(AIM OF THE EXERCISE):
The lines to extract run from the first line of the material below to the line containing "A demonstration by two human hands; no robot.", both included; leave the pictures behind.

DATA SECTION: Begin

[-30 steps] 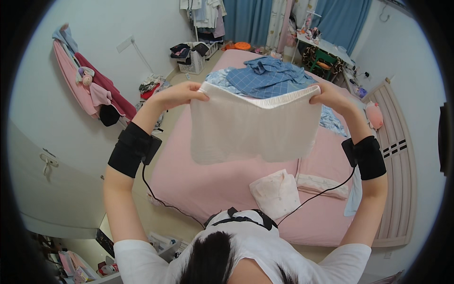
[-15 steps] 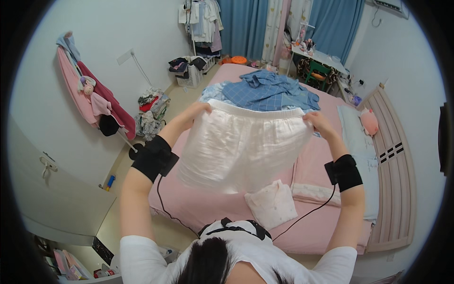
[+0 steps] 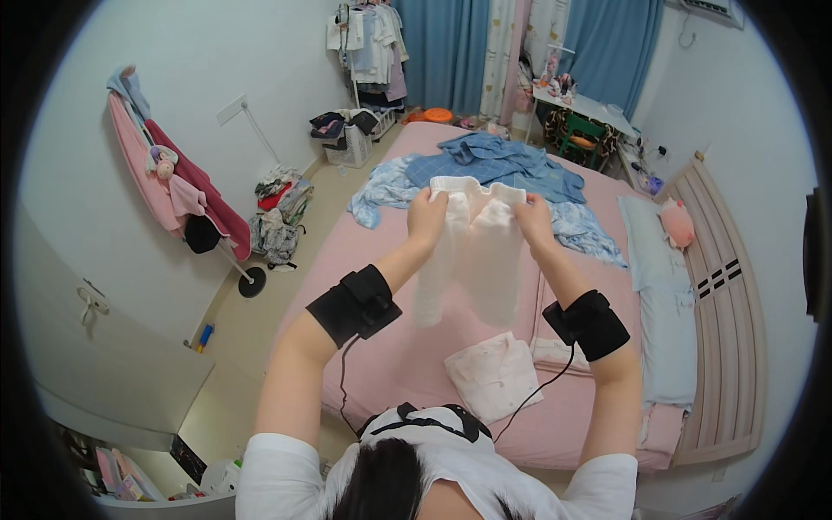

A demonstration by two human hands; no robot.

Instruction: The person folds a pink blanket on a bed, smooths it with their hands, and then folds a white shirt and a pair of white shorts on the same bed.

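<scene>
A pair of white shorts with an elastic waistband hangs above the bed, its lower part blurred by motion. My left hand grips the waistband near its left end, and my right hand grips it near the right end. Between them the waistband sags and the cloth bunches inward. Below, a folded pale garment lies on the pink bed sheet. Beyond the shorts is a heap of blue checked cloth, with light-blue patterned cloth spreading out beside it.
Pillows and a pink plush toy lie along the wooden headboard. On the left stand a coat stand with pink clothes and a floor pile of clothes. A laundry basket is farther back. Cables run from both black forearm bands.
My hands have come closer together, so the shorts went from stretched wide to narrowed and bunched. More of the light-blue cloth on both sides now shows.
</scene>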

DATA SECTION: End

(SOLUTION):
[-30 steps] 
[-15 steps] 
[+0 steps] 

A demonstration by two human hands; no robot.

Nothing else is left to add to this answer.